Pria di Kuningan Tega Bunuh Ibu gegara Kesal Dibangunkan Salat Subuh
Seorang tersangka berusia 38 tahun dengan inisial T telah diamankan polisi setelah diduga membunuh ibunya sendiri. Rusti, sang ibu yang berusia 77 tahun
Table of Contents
Kasus Pembunuhan di Kuningan: Anak Bunuh Ibu Karena Kesal Dibangunkan Salat
Wahanaberita.com – Seorang tersangka berusia 38 tahun dengan inisial T telah diamankan polisi setelah diduga membunuh ibunya sendiri. Rusti, sang ibu yang berusia 77 tahun, ditemukan tewas di dalam sumur milik keluarga mereka. Peristiwa tragis ini bermula dari kemarahan tersangka yang dibangunkan untuk melaksanakan salat Subuh.
Detail Kejadian dan Pelarian Tersangka
Kronologi kejadian tercatat pada hari Sabtu, tanggal 8 Agustus 2026, tepatnya sekitar pukul lima pagi waktu Indonesia Barat. Saat itu, T sedang berada di rumah orang tuanya. Ia merupakan anak kelima dari keluarga tersebut dan sudah memiliki istri di Kabupaten Brebes. Kedatangannya ke Kuningan merupakan kunjungan biasa ke tempat tinggal orang tua.
Momen krusial terjadi ketika Rusti membangunkan putranya untuk salat. Alih-alih bangun dengan tenang, tersangka justru marah besar. Dengan menggunakan palu sebagai senjata, ia memukul kepala ibunya hingga tewas. Setelah itu, tubuh korban dibuang ke dalam sumur yang terletak di samping rumah.
Setelah melakukan pembunuhan, tersangka segera melarikan diri. Ia memilih menuju rumah istrinya yang berada di Desa Lemahabang, Kecamatan Tanjung, Kabupaten Brebes. Polisi berhasil melacak lokasi pelarian tersangka dan melakukan penangkapan pada hari yang sama.
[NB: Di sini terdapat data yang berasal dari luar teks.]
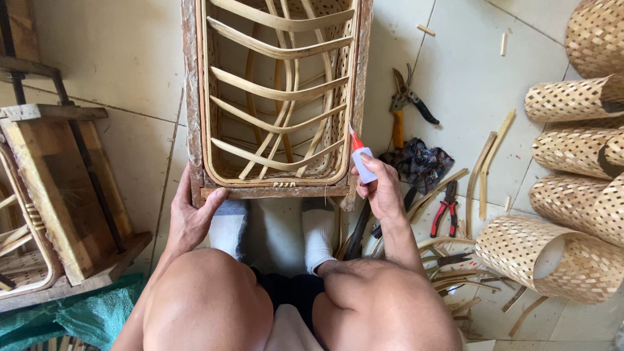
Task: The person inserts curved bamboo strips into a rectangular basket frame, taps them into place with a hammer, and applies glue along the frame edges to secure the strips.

Tidak ada perlawanan fisik dari tersangka saat ditangkap sesuai prosedur.
Keterangan Kapolres dan Penjeratan Pasal
Motifnya adalah tersangka kesal karena dibangunkan pada saat salat Subuh. Jadi, dari tersangka memukul korban dan memasukkan ke dalam sumur, dan dipukul oleh benda tumpul menggunakan palu. Lukanya di bagian kepala. Dipukul di bagian kepala. Keterangan dokter itu sudah temukan dalam keadaan tidak bernyawa di dalam sumur.
Ungkapan tersebut disampaikan oleh Kapolres Kuningan, AKBP Bellen Anggara Pratama, saat memberikan keterangan kepada media pada Senin, 10 Agustus 2026. Ia menjelaskan bahwa tersangka bertindak spontan saat dibangunkan.
Tim penyidik telah menyita beberapa barang bukti penting. Di antaranya adalah palu yang digunakan sebagai alat pembunuhan serta pakaian yang dikenakan tersangka saat kejadian. Berdasarkan hasil penyelidikan, tersangka dijerat dengan Pasal 458 ayat 1 dan 2. Jika terbukti bersalah, ia dapat menghadapi ancaman hukuman penjara selama 15 tahun.
Related Reading
Frequently Asked Questions
What is Pria di Kuningan Tega Bunuh Ibu gegara?
Pria di Kuningan Tega Bunuh Ibu gegara is the main topic of this guide. The article explains the context, practical details, and next steps readers should understand.
Why does Pria di Kuningan Tega Bunuh Ibu gegara matter?
Pria di Kuningan Tega Bunuh Ibu gegara matters because readers are looking for a useful answer, not just a short summary. Good content should match search intent and help them decide what to do next.